Madame Fannie Porter’s “soiled doves” give Meta, the bordello’s piano player, a gift.

“Meta,” Lillie said, her voice soft, as usual. “We have something for you, too.” She nudged Sassy Sarah.

“Sorry it’s not wrapped.” Sassy pulled the item from her lap and presented Meta with a comb carved with ivory roses.

“Kinda my idea,” Greta said, and ignored Sassy’s frown.

My girls. Their thoughtfulness overwhelmed me. They remained dry-eyed. Maybe too leather-skinned from hard lives to soften now. Some day, perhaps.

Meta shook her head as she placed the hair ornament inside the box. “Thank you,” she whispered.

“Well, missy.” Reba shook her head. “You sure picked a fine time to come to the big city.”

Meta chuckled. “A doozy.”

“I seen doozies of trouble in my day. Most is harder to pull off than ticks. Best thing? Meeting Fannie Porter. Worst?
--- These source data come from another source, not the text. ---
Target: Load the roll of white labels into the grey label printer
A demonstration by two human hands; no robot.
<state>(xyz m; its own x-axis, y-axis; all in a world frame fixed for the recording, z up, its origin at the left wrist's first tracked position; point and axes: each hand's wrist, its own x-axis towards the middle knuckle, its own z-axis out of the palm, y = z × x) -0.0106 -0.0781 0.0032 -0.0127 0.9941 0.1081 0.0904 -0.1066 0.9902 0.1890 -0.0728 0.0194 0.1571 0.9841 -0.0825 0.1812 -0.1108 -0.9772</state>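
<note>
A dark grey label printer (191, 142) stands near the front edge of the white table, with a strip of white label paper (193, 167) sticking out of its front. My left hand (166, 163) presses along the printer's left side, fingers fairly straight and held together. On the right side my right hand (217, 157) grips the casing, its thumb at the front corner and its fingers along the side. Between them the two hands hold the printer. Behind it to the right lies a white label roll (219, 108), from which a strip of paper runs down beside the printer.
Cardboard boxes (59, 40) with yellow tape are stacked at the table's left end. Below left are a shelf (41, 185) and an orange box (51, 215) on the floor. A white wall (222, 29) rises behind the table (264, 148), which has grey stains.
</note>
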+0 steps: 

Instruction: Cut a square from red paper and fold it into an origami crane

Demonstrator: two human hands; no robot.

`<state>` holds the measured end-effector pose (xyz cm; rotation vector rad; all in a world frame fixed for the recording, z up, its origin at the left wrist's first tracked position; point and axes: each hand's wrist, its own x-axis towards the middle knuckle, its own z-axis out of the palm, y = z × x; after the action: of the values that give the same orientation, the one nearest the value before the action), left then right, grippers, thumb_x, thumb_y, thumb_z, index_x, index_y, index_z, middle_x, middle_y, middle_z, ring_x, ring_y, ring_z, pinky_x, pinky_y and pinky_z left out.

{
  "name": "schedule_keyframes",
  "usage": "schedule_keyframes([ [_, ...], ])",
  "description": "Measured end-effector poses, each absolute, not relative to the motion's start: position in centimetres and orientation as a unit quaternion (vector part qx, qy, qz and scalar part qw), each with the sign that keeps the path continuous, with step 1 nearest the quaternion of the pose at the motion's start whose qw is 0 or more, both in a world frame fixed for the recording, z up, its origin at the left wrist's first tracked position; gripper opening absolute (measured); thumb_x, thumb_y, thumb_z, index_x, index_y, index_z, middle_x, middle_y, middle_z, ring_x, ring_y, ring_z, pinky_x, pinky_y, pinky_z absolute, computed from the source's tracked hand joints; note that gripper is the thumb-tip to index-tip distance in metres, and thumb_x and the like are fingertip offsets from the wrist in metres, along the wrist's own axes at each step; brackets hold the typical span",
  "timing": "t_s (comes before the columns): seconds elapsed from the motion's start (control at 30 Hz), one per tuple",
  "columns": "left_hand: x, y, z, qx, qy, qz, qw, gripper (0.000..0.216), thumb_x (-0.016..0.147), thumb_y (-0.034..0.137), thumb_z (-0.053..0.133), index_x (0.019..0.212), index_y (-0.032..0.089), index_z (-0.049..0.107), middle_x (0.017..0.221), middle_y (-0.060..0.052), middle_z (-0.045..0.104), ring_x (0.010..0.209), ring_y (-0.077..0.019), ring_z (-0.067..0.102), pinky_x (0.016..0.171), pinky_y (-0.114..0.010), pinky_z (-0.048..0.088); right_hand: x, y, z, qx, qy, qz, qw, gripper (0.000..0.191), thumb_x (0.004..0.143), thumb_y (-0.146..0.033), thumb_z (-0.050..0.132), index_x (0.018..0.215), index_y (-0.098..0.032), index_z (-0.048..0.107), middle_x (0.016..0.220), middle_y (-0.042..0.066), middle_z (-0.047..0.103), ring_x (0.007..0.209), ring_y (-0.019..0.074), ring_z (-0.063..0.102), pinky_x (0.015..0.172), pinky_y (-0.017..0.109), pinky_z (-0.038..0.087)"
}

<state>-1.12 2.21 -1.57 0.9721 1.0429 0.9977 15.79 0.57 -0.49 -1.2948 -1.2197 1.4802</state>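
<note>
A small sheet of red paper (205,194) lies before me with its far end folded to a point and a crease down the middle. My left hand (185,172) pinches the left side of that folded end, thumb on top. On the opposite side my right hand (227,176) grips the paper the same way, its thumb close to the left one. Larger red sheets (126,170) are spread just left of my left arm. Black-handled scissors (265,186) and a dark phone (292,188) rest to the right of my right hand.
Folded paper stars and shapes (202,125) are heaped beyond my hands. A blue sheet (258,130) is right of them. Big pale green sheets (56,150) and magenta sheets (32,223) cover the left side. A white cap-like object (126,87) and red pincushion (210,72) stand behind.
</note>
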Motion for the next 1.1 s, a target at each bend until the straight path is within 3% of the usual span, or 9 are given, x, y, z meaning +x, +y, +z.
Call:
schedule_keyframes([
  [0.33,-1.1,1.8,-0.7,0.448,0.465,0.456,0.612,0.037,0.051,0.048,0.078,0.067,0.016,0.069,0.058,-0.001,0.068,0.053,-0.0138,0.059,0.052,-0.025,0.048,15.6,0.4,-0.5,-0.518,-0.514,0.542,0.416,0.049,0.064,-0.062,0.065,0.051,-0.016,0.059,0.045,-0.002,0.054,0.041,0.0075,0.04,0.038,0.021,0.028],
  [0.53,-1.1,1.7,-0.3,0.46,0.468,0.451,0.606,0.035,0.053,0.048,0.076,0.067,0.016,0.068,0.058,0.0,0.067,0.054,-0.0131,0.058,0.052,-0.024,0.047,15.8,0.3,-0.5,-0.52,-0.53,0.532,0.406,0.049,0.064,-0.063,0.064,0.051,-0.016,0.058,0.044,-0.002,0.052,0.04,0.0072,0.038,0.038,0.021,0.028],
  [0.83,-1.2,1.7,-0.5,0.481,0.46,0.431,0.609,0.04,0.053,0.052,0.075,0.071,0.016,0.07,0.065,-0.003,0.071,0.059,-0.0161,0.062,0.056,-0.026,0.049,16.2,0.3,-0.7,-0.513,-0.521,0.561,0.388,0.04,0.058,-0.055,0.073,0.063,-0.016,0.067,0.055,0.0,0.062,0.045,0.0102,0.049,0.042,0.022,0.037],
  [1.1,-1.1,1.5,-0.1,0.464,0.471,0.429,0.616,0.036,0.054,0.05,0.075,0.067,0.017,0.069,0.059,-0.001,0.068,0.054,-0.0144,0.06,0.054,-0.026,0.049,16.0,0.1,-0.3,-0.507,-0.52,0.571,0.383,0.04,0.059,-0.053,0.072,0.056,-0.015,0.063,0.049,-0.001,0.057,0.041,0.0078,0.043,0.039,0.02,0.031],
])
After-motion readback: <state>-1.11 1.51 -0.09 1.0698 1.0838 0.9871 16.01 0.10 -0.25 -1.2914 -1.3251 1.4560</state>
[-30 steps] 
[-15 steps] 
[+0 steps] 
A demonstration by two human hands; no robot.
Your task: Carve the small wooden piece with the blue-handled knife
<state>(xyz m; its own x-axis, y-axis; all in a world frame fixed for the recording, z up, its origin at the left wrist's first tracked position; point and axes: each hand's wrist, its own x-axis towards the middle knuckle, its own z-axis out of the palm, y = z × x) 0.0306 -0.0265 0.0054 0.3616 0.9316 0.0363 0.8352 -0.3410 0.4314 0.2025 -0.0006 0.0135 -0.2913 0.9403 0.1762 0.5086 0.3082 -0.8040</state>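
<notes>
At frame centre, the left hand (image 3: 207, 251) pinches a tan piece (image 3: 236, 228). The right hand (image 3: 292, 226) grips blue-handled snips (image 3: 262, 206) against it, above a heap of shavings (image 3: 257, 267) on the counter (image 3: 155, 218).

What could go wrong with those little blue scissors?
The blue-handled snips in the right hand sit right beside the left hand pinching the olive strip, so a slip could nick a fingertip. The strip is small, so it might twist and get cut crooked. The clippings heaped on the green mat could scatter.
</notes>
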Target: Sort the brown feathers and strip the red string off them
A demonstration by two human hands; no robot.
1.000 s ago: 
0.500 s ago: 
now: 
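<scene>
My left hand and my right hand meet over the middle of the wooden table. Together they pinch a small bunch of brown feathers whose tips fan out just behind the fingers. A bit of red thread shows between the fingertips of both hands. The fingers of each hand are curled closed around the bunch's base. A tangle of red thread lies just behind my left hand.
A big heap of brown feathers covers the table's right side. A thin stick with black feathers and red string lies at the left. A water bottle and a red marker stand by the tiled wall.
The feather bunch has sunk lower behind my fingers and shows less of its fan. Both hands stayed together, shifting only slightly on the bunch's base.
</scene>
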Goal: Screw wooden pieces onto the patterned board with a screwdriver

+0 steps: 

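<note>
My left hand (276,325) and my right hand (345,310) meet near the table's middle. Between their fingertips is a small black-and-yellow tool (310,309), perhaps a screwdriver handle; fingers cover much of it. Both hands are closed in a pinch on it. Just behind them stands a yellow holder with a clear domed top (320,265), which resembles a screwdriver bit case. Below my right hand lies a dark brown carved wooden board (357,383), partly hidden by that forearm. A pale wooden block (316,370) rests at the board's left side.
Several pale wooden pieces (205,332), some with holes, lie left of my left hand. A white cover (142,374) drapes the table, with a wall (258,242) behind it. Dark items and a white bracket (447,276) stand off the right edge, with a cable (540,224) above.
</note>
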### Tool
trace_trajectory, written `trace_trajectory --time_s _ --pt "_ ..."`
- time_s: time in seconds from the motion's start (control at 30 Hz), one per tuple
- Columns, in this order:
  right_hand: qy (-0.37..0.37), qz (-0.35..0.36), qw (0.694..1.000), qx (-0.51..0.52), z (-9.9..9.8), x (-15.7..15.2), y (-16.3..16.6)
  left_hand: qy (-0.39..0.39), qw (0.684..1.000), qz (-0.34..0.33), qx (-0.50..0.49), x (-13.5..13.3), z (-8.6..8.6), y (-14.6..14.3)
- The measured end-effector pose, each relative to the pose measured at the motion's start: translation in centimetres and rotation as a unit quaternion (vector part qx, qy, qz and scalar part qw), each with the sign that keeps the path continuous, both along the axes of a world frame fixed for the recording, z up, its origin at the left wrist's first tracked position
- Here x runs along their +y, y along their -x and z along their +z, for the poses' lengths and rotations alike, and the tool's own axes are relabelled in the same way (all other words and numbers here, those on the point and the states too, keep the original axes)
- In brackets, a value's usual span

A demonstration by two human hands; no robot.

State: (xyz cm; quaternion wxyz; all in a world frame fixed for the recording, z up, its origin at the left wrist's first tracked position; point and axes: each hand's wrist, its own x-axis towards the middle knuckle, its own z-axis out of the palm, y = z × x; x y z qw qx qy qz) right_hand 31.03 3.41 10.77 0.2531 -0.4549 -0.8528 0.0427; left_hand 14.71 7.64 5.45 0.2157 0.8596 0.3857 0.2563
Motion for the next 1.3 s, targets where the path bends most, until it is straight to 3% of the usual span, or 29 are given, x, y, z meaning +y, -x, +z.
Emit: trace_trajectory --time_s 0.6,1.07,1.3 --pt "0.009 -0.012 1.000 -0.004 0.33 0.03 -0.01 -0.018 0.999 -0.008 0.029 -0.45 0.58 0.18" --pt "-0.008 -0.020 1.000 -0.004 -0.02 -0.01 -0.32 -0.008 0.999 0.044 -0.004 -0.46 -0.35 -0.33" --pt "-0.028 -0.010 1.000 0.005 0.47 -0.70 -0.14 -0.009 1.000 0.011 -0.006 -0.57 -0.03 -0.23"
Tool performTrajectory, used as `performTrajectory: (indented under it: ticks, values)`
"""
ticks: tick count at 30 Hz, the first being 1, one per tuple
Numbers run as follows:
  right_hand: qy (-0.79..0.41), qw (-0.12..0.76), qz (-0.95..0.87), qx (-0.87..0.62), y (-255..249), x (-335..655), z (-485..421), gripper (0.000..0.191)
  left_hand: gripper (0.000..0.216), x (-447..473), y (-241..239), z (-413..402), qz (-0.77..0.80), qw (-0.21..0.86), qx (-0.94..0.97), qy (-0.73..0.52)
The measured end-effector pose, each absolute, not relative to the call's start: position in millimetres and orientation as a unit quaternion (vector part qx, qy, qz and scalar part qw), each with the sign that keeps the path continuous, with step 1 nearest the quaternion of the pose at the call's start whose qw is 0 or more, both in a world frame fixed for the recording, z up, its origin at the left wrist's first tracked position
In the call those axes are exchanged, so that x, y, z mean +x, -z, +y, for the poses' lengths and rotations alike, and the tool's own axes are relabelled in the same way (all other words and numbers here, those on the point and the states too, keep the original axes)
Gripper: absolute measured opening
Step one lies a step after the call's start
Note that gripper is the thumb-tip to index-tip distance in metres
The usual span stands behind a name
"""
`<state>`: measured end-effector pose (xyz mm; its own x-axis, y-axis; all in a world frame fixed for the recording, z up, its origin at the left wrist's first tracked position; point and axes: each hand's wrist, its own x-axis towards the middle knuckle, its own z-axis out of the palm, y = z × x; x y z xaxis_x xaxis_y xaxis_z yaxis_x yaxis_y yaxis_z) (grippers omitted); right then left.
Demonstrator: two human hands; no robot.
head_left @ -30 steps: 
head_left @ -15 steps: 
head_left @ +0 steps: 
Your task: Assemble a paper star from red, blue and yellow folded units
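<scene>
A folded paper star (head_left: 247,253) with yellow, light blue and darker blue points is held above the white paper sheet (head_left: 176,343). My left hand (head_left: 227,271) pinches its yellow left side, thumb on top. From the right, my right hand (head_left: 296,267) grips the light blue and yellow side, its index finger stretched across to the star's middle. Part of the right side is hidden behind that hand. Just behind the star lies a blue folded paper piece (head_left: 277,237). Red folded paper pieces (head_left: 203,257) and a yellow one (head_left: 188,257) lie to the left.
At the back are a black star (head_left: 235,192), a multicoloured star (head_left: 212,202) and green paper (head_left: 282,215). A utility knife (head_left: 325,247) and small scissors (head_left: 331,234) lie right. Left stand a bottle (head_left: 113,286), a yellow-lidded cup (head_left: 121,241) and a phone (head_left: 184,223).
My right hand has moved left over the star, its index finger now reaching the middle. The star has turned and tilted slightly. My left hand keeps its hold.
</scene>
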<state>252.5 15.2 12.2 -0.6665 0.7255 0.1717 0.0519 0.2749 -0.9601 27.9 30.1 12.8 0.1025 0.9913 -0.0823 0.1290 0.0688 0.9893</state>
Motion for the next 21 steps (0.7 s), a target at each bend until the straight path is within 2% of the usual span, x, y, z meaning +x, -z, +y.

All them days before.” Reba draped a handmade amulet necklace around Meta’s neck. “For good luck.”

Meta didn’t ask what concoction Reba had put inside the amulet. Instead, she curled her fingers around the necklace then stood to hug Reba.

Reba and I had been worried about Meta after the shooting. Unlike my girls, Meta came from a simple, pleasant life. When she came to San Antone, she had seen the hardscrabble side and had proven herself a survivor.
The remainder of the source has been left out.